BEGIN Data excerpt
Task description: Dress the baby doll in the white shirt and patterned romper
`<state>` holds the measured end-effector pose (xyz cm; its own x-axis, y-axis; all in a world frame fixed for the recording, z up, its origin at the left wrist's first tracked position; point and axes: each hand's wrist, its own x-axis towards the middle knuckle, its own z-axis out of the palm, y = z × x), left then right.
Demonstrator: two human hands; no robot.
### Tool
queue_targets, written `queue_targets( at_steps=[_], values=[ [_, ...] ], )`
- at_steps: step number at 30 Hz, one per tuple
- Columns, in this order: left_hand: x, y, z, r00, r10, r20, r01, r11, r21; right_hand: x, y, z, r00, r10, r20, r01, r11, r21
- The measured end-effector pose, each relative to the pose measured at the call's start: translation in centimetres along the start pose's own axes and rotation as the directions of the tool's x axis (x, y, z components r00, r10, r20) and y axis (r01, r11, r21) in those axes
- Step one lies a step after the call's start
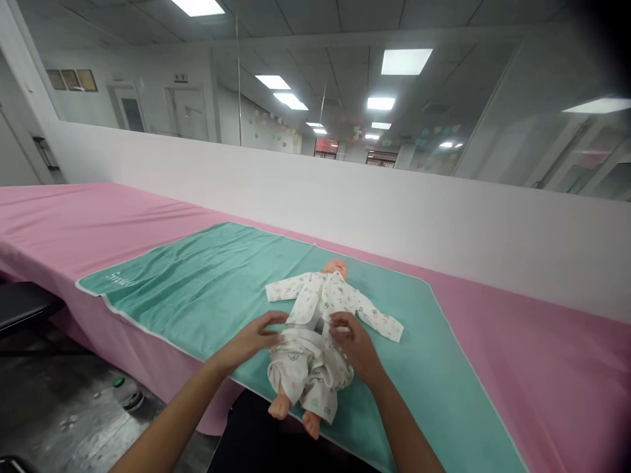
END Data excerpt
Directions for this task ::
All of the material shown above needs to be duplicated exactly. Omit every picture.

Response ::
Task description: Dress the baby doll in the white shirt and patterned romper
`<state>` holds the measured end-effector pose (xyz cm; its own x-axis, y-axis; all in a world frame fixed for the recording, z up, its origin at the left wrist's first tracked position; point and axes: each hand's wrist, its own x-axis towards the middle knuckle, its own z-axis out of the palm, y = z × x), left then right.
Demonstrator: two human hands; no robot.
### Tool
queue_targets, written `queue_targets( at_steps=[_], values=[ [_, ...] ], )`
- at_steps: step number at 30 Hz, one per tuple
- Columns, in this order: left_hand: x, y, z, r00, r10, r20, r01, r11, r21; right_hand: x, y, z, r00, r10, r20, r01, r11, r21
- The measured end-effector pose, each relative to the pose measured at the call's start: translation in centimetres along the start pose's own axes and rotation as the directions of the tool's x axis (x, y, z components r00, r10, r20) and y axis (r01, r11, r21) in those axes
- Step one lies a step after the call's start

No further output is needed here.